With so many CMS vendors to choose from this begs the question of how to approach this all-important decision. The following is our guidance of what to look for and questions to ask:
- Take published reports, ratings and rankings lists with a (potentially large) grain of salt. Reports, ratings, and ranking lists are often colored by sponsors, partners, and personal bias.
- Track records count. How long has the company been in business? How large is the installed base and what is its makeup? Think risk.
- References speak volumes. If possible, see if you can speak directly to satisfied clients with like needs to your own.
- Live together first. Evaluation demo licenses are a must. Use the platform, learn it, and think about how it works in the real world… your world before you commit.
- Test the service support. Ask for help and support on an issue even if you do not really have a problem. You will discover first-hand the level and quality of their support.
- What is included?

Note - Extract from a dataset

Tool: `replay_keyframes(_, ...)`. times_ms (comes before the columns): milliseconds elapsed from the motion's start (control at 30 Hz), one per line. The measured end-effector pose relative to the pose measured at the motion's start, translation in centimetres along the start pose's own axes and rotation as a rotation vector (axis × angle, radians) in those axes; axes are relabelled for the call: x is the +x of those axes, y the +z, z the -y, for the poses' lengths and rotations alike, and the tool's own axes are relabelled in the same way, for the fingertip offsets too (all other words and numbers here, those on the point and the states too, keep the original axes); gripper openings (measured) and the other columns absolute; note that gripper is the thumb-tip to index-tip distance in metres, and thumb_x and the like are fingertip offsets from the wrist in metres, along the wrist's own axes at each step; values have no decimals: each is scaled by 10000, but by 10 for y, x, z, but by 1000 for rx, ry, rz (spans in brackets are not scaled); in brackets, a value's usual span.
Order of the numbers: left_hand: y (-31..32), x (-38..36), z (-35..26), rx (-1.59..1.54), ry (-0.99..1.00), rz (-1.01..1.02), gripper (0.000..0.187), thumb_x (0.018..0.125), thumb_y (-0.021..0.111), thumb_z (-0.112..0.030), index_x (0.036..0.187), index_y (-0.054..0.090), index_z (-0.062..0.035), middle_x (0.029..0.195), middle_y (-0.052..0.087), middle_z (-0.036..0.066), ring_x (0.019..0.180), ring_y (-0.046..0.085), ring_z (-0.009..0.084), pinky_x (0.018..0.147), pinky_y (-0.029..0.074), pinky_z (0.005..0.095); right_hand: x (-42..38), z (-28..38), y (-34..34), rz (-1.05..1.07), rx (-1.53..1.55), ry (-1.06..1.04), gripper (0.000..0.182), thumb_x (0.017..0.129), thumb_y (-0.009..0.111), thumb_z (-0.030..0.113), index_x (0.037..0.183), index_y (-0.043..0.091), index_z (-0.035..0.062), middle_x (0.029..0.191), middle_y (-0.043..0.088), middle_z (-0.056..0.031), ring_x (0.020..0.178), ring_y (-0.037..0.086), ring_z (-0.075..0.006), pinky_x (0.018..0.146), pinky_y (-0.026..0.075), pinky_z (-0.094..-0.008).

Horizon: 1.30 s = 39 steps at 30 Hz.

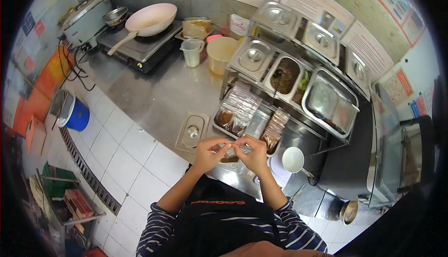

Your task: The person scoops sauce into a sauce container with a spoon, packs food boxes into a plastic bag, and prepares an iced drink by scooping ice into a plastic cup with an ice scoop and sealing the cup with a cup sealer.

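Observation:
My left hand [209, 154] and my right hand [254, 153] meet in front of my apron, thumbs and fingertips pinched together. Between them they grip the top of a small clear plastic bag [229, 159], which hangs below with something brown in it. My fingers hide most of it. Beyond my hands, a metal tray of packed plastic bags [238, 107] with brown contents stands on the counter. A narrower tray of similar bags [274, 128] is just past my right hand. Left of my left hand lies a steel lid [192, 131] with a round recessed handle.
A white pan [151, 19] rests on a cooker [140, 47] at the back left. Nearby stand a measuring jug [191, 52] and a yellowish tub [221, 54]. Lidded steel containers [254, 56] fill a rack at right. A white bowl [293, 159] sits right of my hands.

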<state>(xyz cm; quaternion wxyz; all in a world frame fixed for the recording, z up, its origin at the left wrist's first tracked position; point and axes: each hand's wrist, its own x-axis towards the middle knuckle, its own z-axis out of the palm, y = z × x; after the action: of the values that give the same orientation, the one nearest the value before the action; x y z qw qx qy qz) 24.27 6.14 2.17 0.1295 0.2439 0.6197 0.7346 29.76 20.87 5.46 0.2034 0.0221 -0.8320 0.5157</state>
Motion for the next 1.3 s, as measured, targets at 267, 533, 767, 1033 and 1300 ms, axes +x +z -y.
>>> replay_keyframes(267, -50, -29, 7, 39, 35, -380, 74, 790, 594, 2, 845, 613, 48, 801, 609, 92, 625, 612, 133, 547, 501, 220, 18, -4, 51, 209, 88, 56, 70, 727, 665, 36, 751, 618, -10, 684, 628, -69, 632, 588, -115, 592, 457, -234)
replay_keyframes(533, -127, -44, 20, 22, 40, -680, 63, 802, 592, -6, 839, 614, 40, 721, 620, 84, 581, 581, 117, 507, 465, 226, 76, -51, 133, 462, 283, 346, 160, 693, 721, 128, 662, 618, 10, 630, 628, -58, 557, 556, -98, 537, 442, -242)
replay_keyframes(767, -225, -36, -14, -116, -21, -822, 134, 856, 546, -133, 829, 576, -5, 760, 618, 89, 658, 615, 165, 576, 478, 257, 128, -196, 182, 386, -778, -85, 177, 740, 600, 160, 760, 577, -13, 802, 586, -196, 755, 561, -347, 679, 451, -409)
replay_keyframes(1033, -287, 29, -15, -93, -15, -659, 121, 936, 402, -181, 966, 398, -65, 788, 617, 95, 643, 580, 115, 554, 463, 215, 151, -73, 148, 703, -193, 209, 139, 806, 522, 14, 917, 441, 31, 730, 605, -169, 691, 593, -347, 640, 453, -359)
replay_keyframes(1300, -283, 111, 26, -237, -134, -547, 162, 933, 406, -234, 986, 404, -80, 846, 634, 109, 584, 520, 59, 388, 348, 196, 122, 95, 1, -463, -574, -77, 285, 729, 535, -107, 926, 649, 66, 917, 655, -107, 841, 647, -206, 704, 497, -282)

A common phrase is “turnkey solution”. Exactly what does this include and what “other fees” are charged?
- Look beyond the glitz and glamour. While a graphically attractive GUI is a plus, it can mask underlying weaknesses. There must be a stable platform especially in the player engine.
- One size does NOT fit all! Most software vendors handle the basics but if you have a specialized application, you are better off with a vendor who is experienced in the niche and has a development roadmap focused on that.
- Think outside the box. Look at how it handles additional features you may wish to add, and if it can integrate with other software solutions. Open architecture provides an “out” and a fallback position.
- Is it secure? Security is one of the hot button issues surrounding any PC installation, especially within digital signage. Be aware of how the playback software handles security.
- What in store for the future? Ask if there is there a realistic software developmental roadmap?
- Who is on the team? Today you can fool people into thinking you are bigger than you are in a business sense. So, check out the staff and what they do. Your project may depend on them.
- What is in a release? How is the product developed, tested, and released? Are there beta test releases and what is the timing?
- Reduce service calls! Service calls are expensive so look for software that can recover itself and handle restarting the system from a crash, with no user interaction.
Research shows that a typical end user changes CMS providers every three years. The reasons can be traced to a few issues.
- Dissatisfaction with glitches or errors in operation.
- Dissatisfaction with provided support (availability and timeliness).
- Requirement for additional features or capabilities.
- Price or recurring fees.
The bottom line is that if the proper digital signage network due diligence is done up front, the match of the CMS to the application can be seamless and last a long time. Remember you get what you pay for!